The ordeal began when Gillespie and another inmate, James Lee, escaped from the Allen/Oakwood Correctional Institution in Lima, Ohio, on May 22. Media reports say the pair hid in a Dumpster to evade prison staff and make the escape.
After the escape, the pair stole a car and traveled 350 miles to Henderson before local law enforcement spotted the Mercury Capri at 3:16 a.m. on May 24 and attempted to pull the vehicle over.
A chase ensued, and the car crashed on Camaro Drive, a street off North Elm near the river. Lee was caught quickly after the crash.
Gillespie, 50, got away. The hunt for him started immediately.
In a May 26 news conference, Henderson Police Chief Sean McKinney expressed frustration that Gillespie had not yet been found. He also mentioned that Gillespie may have tried to swim across the river and said that police, fish and wildlife and fire department boats would be on the river searching for any signs of Gillespie.

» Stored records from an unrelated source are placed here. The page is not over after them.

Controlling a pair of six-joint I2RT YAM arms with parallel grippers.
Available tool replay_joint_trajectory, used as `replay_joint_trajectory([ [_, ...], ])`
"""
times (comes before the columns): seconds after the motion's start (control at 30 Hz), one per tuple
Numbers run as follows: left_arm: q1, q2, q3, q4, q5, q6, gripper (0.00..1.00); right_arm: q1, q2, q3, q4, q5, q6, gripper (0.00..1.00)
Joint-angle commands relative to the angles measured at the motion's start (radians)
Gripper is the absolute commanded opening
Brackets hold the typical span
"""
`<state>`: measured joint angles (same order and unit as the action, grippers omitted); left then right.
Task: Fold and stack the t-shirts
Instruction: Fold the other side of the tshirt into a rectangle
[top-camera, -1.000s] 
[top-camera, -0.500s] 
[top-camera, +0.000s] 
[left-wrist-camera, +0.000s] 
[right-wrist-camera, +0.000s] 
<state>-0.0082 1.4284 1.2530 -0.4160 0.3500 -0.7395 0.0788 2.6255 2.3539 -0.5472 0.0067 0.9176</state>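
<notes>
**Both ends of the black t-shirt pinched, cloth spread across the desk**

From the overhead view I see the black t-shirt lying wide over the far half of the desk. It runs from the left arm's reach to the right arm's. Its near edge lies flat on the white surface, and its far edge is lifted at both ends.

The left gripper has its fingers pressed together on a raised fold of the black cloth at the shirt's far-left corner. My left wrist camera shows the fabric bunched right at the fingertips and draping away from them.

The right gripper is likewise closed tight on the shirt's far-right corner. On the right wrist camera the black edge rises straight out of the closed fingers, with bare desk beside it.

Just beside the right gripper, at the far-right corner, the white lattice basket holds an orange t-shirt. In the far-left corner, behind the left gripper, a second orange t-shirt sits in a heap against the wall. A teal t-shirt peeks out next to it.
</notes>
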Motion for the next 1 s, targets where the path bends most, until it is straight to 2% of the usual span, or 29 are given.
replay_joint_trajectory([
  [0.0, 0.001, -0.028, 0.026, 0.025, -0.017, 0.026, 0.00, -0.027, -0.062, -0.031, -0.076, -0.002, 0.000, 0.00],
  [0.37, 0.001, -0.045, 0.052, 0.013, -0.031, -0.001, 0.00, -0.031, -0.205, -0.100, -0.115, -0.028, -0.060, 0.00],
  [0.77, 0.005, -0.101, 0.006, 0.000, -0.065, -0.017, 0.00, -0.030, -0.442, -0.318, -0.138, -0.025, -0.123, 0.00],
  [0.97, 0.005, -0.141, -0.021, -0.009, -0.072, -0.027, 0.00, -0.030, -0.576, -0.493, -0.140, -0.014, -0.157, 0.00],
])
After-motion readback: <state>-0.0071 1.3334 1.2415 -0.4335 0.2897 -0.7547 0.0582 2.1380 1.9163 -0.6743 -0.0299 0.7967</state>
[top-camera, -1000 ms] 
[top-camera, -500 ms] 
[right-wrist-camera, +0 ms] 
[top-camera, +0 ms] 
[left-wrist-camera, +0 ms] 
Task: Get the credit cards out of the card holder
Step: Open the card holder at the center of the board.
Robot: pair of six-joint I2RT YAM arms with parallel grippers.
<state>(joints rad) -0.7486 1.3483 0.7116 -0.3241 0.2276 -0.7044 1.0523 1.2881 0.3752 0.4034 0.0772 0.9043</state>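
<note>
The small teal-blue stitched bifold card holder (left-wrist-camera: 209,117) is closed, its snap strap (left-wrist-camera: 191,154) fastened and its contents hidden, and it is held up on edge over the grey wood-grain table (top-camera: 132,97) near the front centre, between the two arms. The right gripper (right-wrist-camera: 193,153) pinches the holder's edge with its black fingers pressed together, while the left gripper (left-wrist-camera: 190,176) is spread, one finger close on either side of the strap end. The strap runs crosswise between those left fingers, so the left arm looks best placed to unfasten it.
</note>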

At a press conference two days later, McKinney made the announcement that a body consistent with the tattoos on Gillespie, along with other identifiers, was found at about 1:30 p.m. floating at mile marker 803 just north of Deaconess Hospital. He said investigators said the body showed a level of decomposition consistent with what would occur after four to five days in water.
An autopsy was scheduled for May 31, he said.
Of the manhunt, he said “intensive is an understatement.”
“This is the most intensive search I’ve ever been a part of,” he said.
Lee, 47, was being held in the Henderson County Detention Center on a $500,000 bond as of press time. He was charged with two counts of first-degree fleeing or evading police and receiving stolen property.
McKinney said he had received permission from city officials to offer $10,000 on top of the $20,000 reward offer the U.S. Marshals Service is offering for a certifiable tip that leads to the arrest of Gillespie. He said it would have to be discussed if the boater who spotted Gillespie’s body would receive any award.
He said the pricetag for all the services that Henderson called in would be high but he had no regrets making those requests to keep residents safe.
“I think the citizens of Henderson deserve that,” he said.
The worry involved as the manhunt went on had a profound effect on the chief.
“I’ve been in law enforcement 26 years and it’s been the longest five days of my career for sure,” he said. “We are glad to have closure to the situation and the events. However, I do not feel it is appropriate to celebrate death of any life at this time.”